AOL’s stock fell to hit a new 52-week low of $10.31 and its lowest point since its separation from Time Warner before closing down 25.8 percent at $11.19.
AOL’s loss of $11.8 million compared with a year-ago loss of $1.06 billion, which was driven by a $1.4 billion write-down and higher restructuring costs. ??But Wall Street had hoped for a quarterly profit in the latest period.
One factor dragging down the bottom line was an increase in so-called costs of revenue, which rose from $335 million to $403 million. That figure includes acquisitions-related costs, such as $10.2 million of increased incentive compensation expense associated with acquisitions such as that of the Huffington Post, and higher personnel costs as the company continues to invest in key initiatives.
AOL’s revenue in the second quarter declined 8 percent to $542 million. ?Advertising revenue rose 4.7 percent though – its first improvement since the second quarter of 2008 – to $319 million with display advertising up 14 percent. Subscription revenue declined 23 percent.
AOL chairman and CEO Tim Armstrong on a conference call said profits will follow ad revenue, adding that “AOL is a healthier company today than a year ago.” In a statement, he had earlier said: “AOL’s return to global advertising growth for the first time since 2008 reflects the hard work of our team and another meaningful step forward in the comeback of the AOL brand.”
But management also told analysts on its call that advertising momentum weakened in June, guiding Wall Street lower on operating profitability.
The AOL Huffington Post Media Group, which AOL formed after acquiring the Huffington Post earlier this year, saw average monthly unique vistiors in the U.S. edge up 1 percent from 101 million in the year-ago period to 102 million.
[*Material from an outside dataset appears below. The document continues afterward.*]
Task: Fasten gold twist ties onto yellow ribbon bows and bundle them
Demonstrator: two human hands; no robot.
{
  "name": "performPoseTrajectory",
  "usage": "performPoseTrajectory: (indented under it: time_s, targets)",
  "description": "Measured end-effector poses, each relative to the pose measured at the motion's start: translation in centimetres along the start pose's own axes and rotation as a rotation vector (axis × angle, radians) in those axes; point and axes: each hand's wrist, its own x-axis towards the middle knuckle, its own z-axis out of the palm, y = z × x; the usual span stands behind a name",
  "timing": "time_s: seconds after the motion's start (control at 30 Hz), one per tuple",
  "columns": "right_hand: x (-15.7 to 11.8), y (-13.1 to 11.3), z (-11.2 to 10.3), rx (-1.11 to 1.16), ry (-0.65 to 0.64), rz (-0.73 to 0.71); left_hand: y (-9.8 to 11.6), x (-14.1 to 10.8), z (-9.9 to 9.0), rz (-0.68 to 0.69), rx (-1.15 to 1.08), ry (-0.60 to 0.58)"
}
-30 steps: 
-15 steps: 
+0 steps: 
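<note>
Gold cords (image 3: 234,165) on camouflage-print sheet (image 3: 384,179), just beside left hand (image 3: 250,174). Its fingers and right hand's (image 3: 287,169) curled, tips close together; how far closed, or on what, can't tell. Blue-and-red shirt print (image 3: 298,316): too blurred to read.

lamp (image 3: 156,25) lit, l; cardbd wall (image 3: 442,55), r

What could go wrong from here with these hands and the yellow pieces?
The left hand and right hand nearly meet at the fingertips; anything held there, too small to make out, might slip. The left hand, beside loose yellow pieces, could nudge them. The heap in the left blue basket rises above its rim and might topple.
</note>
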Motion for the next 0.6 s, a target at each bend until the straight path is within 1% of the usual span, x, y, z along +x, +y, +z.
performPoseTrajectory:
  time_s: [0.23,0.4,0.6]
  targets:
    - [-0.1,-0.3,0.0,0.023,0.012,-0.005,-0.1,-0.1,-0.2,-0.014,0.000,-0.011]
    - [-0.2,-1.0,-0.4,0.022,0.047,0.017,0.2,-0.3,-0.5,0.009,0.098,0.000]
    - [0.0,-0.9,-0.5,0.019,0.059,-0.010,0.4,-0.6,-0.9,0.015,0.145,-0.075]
Armstrong once again called the integration of the acquisition “a big success.”
Armstrong also once again vowed to make AOL a good investment, saying he wasn’t happy with the company’s languishing stock price, which recently hit a 52-week low amid a broad-based market sell-off. “AOL is singularly focused on becoming the next great media company for the digital age and we have positioned the company’s best people, technology and assets in front of some of the largest opportunities on the Internet,” Armstrong said.
After recent layoffs in India and elsewhere, AOL’s staff is down to about 4,100, compared with more than 7,000 a few years ago, management said.